Instructions for the task:
Please print the records below word for word.

----------

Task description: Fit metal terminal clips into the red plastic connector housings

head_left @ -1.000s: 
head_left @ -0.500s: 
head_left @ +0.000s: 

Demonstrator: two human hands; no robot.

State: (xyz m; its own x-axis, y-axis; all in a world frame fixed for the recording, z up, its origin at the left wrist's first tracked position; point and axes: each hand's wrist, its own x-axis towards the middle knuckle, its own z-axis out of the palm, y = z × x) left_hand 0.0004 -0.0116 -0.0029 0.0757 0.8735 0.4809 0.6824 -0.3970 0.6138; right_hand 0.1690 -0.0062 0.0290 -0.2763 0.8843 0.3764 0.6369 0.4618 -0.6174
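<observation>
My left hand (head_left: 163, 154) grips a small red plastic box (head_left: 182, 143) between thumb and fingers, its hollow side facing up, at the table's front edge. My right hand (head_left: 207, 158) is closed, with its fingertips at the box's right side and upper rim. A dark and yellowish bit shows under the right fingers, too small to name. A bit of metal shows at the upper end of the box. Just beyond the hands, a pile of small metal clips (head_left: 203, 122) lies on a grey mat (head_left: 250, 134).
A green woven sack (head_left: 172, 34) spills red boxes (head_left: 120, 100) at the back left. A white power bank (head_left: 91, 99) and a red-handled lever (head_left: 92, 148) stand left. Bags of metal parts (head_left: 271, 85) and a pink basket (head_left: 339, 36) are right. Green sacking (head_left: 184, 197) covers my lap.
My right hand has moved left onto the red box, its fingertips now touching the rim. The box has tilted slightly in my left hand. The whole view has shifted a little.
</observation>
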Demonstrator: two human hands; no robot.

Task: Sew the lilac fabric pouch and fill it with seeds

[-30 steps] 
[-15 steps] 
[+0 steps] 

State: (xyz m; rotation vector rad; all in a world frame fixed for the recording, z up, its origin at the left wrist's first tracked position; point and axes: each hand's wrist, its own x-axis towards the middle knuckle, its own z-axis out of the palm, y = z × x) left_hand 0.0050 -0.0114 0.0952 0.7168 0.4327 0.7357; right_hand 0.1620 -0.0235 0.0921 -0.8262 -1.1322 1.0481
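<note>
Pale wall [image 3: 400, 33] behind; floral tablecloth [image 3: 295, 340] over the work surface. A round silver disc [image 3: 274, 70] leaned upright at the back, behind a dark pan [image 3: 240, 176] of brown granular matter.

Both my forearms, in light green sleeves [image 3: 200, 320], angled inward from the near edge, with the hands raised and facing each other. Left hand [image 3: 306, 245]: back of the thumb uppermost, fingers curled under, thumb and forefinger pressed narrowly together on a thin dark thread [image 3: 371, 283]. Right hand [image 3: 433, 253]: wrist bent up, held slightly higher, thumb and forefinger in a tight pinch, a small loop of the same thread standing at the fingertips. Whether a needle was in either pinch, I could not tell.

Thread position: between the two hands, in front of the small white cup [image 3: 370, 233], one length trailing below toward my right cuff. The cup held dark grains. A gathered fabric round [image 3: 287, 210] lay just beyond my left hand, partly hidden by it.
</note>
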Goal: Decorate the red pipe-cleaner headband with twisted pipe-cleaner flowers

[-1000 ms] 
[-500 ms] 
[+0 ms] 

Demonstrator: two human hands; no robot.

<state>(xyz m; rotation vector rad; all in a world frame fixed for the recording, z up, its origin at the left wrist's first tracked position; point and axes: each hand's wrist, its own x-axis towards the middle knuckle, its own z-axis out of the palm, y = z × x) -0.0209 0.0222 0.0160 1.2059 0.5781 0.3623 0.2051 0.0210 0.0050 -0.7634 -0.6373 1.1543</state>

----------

Solution to the problem:
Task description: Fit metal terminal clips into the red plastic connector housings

head_left @ -1.000s: 
head_left @ -0.500s: 
head_left @ +0.000s: 

Demonstrator: two human hands; no robot.

State: (xyz m; its own x-axis, y-axis; all in a world frame fixed for the recording, z up, its origin at the left wrist's first tracked position; point and axes: each hand's wrist, its own x-axis towards the middle knuckle, its own z-axis out of the palm, y = z × x) left_hand 0.0004 -0.0116 -0.0029 0.0757 0.8735 0.4809 0.6824 -0.3970 0.6138; right_hand 0.1690 -0.0062 0.0290 -0.2763 0.8843 0.3764 0.6369 0.4618 -0.6174
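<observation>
My left hand (head_left: 163, 154) grips a small red plastic box (head_left: 182, 143) between thumb and fingers, its hollow side facing up, at the table's front edge. My right hand (head_left: 207, 158) is closed, with its fingertips at the box's right side and upper rim. A dark and yellowish bit shows under the right fingers, too small to name. A bit of metal shows at the upper end of the box. Just beyond the hands, a pile of small metal clips (head_left: 203, 122) lies on a grey mat (head_left: 250, 134).
A green woven sack (head_left: 172, 34) spills red boxes (head_left: 120, 100) at the back left. A white power bank (head_left: 91, 99) and a red-handled lever (head_left: 92, 148) stand left. Bags of metal parts (head_left: 271, 85) and a pink basket (head_left: 339, 36) are right. Green sacking (head_left: 184, 197) covers my lap.
My right hand has moved left onto the red box, its fingertips now touching the rim. The box has tilted slightly in my left hand. The whole view has shifted a little.
</observation>
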Demonstrator: two human hands; no robot.

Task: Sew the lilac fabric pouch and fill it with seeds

[-30 steps] 
[-15 steps] 
[+0 steps] 

State: (xyz m; rotation vector rad; all in a world frame fixed for the recording, z up, its origin at the left wrist's first tracked position; point and axes: each hand's wrist, its own x-axis towards the middle knuckle, its own z-axis out of the palm, y = z × x) left_hand 0.0050 -0.0114 0.0952 0.7168 0.4327 0.7357; right_hand 0.1620 -0.0235 0.0921 -0.8262 -1.1322 1.0481
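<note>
Pale wall [image 3: 400, 33] behind; floral tablecloth [image 3: 295, 340] over the work surface. A round silver disc [image 3: 274, 70] leaned upright at the back, behind a dark pan [image 3: 240, 176] of brown granular matter.

Both my forearms, in light green sleeves [image 3: 200, 320], angled inward from the near edge, with the hands raised and facing each other. Left hand [image 3: 306, 245]: back of the thumb uppermost, fingers curled under, thumb and forefinger pressed narrowly together on a thin dark thread [image 3: 371, 283]. Right hand [image 3: 433, 253]: wrist bent up, held slightly higher, thumb and forefinger in a tight pinch, a small loop of the same thread standing at the fingertips. Whether a needle was in either pinch, I could not tell.

Thread position: between the two hands, in front of the small white cup [image 3: 370, 233], one length trailing below toward my right cuff. The cup held dark grains. A gathered fabric round [image 3: 287, 210] lay just beyond my left hand, partly hidden by it.
</note>
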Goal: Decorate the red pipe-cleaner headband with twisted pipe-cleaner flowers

[-1000 ms] 
[-500 ms] 
[+0 ms] 

Demonstrator: two human hands; no robot.

<state>(xyz m; rotation vector rad; all in a world frame fixed for the recording, z up, its origin at the left wrist's first tracked position; point and axes: each hand's wrist, its own x-axis towards the middle knuckle, its own z-axis out of the palm, y = z × x) -0.0209 0.0222 0.0160 1.2059 0.5781 0.3623 0.2051 0.0210 0.0050 -0.7634 -0.6373 1.1543</state>

Nothing else is needed, and the exercise is over.